The response of the church when Hitler rose to power was a mixed bag. Instead of solidarity – boldly opposing the National Socialists’ early signs of Antisemitism – many church leaders cowered in the pulpits, and their parishioners followed suit. Many pastors were naively excited for the changes Hitler promised. The group known as the Confessing Church, Bonhoeffer among them, was among the minority that immediately discerned what Hitler was and had the courage to take a stand.
There was a significant faction of the church calling themselves the German Christians, which was anything but Christian. This group wished to form a compromise between what was happening in the political arena and the church. They banned converted Jews from attending services, repudiated the entire Old Testament and the Pauline letters, and even carried along the insane notion that Jesus was somehow Aryan.
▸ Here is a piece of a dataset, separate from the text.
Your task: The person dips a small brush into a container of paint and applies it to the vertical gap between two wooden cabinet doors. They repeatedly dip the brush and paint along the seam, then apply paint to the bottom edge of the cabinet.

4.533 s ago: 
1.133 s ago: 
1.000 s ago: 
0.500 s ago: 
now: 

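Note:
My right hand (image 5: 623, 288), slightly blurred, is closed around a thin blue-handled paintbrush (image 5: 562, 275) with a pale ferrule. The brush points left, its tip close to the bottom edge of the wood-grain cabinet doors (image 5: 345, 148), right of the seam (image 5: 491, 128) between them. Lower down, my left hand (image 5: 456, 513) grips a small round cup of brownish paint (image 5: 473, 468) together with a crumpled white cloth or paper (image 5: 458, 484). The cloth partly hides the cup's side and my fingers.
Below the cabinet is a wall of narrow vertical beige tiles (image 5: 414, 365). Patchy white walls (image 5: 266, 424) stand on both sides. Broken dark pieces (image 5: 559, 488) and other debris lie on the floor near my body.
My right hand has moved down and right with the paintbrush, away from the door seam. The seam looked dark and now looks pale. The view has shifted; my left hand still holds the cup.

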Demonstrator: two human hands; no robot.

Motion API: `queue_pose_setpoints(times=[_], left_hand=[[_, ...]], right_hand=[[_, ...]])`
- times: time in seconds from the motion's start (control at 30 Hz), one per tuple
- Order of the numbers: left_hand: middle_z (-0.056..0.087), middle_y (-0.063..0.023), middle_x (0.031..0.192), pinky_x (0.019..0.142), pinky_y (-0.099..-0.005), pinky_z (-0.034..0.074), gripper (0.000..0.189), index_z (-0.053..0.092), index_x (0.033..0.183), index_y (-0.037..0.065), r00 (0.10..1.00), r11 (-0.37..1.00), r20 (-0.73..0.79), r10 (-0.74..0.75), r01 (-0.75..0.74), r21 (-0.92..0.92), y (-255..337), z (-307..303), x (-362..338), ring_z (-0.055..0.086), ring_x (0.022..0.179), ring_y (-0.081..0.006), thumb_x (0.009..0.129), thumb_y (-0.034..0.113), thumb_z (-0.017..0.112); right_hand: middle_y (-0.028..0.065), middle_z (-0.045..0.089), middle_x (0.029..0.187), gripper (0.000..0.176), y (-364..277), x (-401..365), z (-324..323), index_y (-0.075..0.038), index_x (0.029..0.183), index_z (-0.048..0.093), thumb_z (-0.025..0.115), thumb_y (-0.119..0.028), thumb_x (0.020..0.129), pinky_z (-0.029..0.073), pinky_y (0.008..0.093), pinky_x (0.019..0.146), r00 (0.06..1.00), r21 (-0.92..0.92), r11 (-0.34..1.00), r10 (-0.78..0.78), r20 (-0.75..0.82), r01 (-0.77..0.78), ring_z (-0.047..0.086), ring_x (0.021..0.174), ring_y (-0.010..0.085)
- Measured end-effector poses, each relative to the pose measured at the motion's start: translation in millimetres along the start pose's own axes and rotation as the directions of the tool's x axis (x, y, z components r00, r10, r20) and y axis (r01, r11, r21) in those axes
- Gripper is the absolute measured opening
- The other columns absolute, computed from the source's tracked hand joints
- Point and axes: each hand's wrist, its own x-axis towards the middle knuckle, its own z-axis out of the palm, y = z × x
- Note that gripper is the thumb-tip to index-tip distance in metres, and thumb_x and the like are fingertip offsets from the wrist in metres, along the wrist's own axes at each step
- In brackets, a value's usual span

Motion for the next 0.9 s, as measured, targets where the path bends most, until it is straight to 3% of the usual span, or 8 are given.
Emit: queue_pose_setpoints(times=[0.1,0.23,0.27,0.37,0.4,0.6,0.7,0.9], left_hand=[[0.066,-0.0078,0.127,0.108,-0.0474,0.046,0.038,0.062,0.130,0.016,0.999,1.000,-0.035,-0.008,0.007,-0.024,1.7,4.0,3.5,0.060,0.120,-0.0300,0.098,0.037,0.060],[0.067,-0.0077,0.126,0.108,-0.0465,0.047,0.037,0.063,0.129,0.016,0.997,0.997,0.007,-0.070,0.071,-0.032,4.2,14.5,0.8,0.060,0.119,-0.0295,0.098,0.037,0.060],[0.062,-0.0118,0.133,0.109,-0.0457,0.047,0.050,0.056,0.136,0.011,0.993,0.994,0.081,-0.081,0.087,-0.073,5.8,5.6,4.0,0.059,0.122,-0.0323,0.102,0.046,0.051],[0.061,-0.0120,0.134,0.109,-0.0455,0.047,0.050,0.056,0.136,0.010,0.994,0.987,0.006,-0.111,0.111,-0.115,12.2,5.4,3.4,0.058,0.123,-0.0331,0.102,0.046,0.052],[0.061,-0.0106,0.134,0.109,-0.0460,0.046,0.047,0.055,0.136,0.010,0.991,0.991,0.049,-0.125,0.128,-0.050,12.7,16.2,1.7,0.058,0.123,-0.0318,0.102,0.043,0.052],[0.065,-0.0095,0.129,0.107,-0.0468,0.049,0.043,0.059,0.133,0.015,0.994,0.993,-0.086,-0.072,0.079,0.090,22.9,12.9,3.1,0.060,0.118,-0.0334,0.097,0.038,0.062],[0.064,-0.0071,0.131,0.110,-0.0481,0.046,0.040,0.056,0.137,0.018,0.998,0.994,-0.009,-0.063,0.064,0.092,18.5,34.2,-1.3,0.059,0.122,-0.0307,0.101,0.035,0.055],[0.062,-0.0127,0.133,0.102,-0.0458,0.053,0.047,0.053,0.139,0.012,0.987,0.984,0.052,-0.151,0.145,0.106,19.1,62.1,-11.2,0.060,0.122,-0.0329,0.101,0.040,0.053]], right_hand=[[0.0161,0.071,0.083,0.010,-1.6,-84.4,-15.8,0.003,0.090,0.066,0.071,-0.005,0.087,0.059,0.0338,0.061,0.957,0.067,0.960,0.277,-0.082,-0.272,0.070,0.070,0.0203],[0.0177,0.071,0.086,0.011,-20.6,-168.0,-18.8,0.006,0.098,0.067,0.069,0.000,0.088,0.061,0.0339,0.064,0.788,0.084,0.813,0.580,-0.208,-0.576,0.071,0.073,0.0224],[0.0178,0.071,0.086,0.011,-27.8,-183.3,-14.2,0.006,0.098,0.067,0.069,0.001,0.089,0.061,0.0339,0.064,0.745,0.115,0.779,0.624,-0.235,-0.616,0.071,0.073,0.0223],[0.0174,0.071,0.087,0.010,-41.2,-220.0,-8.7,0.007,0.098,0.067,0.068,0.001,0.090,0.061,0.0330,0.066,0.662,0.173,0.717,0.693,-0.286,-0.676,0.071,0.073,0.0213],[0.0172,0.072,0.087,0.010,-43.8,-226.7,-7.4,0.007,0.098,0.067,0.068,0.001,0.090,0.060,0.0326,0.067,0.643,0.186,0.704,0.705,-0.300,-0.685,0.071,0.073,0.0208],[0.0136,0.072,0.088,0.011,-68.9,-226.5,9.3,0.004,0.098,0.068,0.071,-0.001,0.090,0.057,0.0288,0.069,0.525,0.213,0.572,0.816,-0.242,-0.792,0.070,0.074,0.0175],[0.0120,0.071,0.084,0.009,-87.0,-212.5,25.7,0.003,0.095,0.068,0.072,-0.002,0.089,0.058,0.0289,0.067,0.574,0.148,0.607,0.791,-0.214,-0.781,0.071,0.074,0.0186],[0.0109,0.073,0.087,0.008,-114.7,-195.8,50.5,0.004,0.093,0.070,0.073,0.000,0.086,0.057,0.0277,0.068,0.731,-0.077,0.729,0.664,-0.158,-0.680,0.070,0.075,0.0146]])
The so-called German Christians have a counterpart in the American church today. Wishing to “fit in” with the trends in the secular culture surrounding them, the Compromising Church calls itself “tolerant” and refuses to acknowledge certain sin as such – it is, after all, too polarizing and might be seen as unloving, judgmental. The compromising church shifts awkwardly when asked if Christ is “the only way” to know God because this is politically incorrect, arrogant even. The Compromising Church dislikes preaching repentance; it might make individuals uncomfortable. And the blood of Christ? Who wants to hear about blood – that’s gross. It is better to focus on social justice and serving the less fortunate. There is enough common ground in this with the world not to ruffle anyone’s feathers.
The Germans have a phrase: “so faengt es immer ein” – “it always begins the same way.” This is because everything is spiritual, and what happened in Germany was spiritual. What is happening in the United States right now is spiritual. To think that we are beyond or immune to a similar fate as Germany under the Third Reich is to be naive to the workings of the Enemy.